A significant benefit of this ratiometric method for quantitating reaction progress is the elimination of wellto- well variations in FRET-peptide concentration and signal intensities. As a result, the assay yields very high Z´-factor values (>0.7) at a low percent phosphorylation.

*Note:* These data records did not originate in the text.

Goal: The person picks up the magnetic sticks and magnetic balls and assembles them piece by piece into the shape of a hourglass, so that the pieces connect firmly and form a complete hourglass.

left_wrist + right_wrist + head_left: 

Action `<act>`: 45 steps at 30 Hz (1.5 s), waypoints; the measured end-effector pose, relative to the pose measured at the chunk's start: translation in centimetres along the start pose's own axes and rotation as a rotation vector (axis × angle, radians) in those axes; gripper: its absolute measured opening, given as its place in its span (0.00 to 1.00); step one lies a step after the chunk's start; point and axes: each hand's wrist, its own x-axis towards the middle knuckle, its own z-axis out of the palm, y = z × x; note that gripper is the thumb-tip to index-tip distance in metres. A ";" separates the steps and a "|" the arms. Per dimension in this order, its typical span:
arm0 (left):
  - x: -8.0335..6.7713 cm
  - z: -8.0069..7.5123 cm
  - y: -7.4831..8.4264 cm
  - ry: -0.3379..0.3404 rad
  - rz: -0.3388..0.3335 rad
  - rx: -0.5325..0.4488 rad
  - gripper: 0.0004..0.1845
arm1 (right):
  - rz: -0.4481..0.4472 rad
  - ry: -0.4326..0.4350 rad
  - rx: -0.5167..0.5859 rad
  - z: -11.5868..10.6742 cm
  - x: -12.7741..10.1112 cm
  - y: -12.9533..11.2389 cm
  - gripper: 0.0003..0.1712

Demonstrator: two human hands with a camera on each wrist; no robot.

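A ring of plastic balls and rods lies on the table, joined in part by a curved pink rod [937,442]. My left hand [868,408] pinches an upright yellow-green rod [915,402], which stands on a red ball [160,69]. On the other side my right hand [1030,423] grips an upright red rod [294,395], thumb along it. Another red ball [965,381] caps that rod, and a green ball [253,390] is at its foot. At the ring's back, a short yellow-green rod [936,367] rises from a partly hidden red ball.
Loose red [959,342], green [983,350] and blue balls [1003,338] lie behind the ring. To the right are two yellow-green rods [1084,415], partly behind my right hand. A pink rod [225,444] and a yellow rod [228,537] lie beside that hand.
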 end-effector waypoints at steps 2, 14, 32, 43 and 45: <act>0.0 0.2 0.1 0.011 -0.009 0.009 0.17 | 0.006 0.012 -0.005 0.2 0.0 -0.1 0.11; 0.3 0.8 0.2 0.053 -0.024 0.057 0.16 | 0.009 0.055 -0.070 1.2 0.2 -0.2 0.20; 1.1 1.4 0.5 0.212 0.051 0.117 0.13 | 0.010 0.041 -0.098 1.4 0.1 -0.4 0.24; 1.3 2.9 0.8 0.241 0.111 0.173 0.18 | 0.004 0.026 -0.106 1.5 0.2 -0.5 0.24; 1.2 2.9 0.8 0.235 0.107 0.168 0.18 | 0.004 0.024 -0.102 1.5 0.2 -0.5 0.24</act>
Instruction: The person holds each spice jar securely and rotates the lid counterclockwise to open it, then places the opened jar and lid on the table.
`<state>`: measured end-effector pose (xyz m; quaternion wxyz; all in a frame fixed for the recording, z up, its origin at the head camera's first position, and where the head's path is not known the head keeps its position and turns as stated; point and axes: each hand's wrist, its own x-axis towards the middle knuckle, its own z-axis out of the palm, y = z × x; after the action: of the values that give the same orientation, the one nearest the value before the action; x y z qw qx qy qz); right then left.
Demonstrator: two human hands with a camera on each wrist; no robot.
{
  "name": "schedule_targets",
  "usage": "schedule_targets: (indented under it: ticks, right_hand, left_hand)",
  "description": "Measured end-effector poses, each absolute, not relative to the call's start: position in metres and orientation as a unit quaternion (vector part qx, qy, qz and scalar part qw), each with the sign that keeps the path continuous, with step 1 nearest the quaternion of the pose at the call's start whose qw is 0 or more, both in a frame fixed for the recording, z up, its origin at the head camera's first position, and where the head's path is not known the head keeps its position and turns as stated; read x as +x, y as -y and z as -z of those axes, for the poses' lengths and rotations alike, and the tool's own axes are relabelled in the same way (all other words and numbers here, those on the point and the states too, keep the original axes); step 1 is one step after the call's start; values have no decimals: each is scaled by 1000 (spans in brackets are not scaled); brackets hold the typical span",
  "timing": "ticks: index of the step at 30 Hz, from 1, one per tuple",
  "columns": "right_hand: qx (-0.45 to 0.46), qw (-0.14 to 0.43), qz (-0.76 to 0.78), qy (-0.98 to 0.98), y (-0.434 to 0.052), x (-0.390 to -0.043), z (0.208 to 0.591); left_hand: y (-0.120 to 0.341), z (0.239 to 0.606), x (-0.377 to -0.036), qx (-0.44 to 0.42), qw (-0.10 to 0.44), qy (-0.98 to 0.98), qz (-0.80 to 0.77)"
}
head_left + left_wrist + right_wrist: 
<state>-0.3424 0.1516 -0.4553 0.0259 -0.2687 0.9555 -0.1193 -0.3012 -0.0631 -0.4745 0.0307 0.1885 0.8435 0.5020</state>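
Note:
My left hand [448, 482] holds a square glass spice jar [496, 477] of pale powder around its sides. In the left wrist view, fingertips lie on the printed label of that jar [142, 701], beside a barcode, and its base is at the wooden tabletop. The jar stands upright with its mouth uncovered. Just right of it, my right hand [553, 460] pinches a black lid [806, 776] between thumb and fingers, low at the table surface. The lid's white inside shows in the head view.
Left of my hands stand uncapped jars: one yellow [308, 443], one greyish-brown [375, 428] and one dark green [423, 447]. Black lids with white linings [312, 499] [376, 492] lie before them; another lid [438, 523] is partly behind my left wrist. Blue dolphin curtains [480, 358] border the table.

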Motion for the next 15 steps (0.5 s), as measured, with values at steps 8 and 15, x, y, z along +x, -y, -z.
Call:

Both cleaved and uncleaved FRET-peptides contribute to the fluorescence signals and therefore to the Emission Ratio. The extent of phosphorylation of the FRET-peptide can be calculated from the Emission Ratio. The Emission Ratio will remain low if the FRET-peptide is phosphorylated (i.e., no kinase inhibition) and will be high if the FRET-peptide is non-phosphorylated (i.e., kinase inhibition).

- AKT1 (PKB alpha)

The 2X AKT1 (PKB alpha) / Ser/Thr 06 mixture is prepared in 50 mM HEPES pH 7.5, 0.01% BRIJ-35, 10 mM MgCl2, 1 mM EGTA. The final 10 μL kinase reaction consists of 1.15 - 25 ng AKT1 (PKB alpha) and 2 μM Ser/Thr 06 in 50 mM HEPES pH 7.5, 0.01% BRIJ-35, 10 mM MgCl2, 1 mM EGTA. After the 1 hour kinase reaction incubation, 5 μL of a 1:2048 dilution of Development Reagent A is added. - PDK1 Direct

The 2X PDK1 Direct / Ser/Thr 07 mixture is prepared in 50 mM Tris pH 8.5, 0.01% BRIJ-35, 10 mM MgCl2, 1 mM EGTA, 0.02% NaN3. The final 10 μL kinase reaction consists of 7.36 - 38.7 ng PDK1 Direct and 2 μM Ser/Thr 07 in 50 mM Tris / HEPES pH 8.0, 0.01% BRIJ-35, 10 mM MgCl2, 1 mM EGTA, 0.01% NaN3. After the 1 hour kinase reaction incubation, 5 μL of a 1:32768 dilution of development reagent A is added.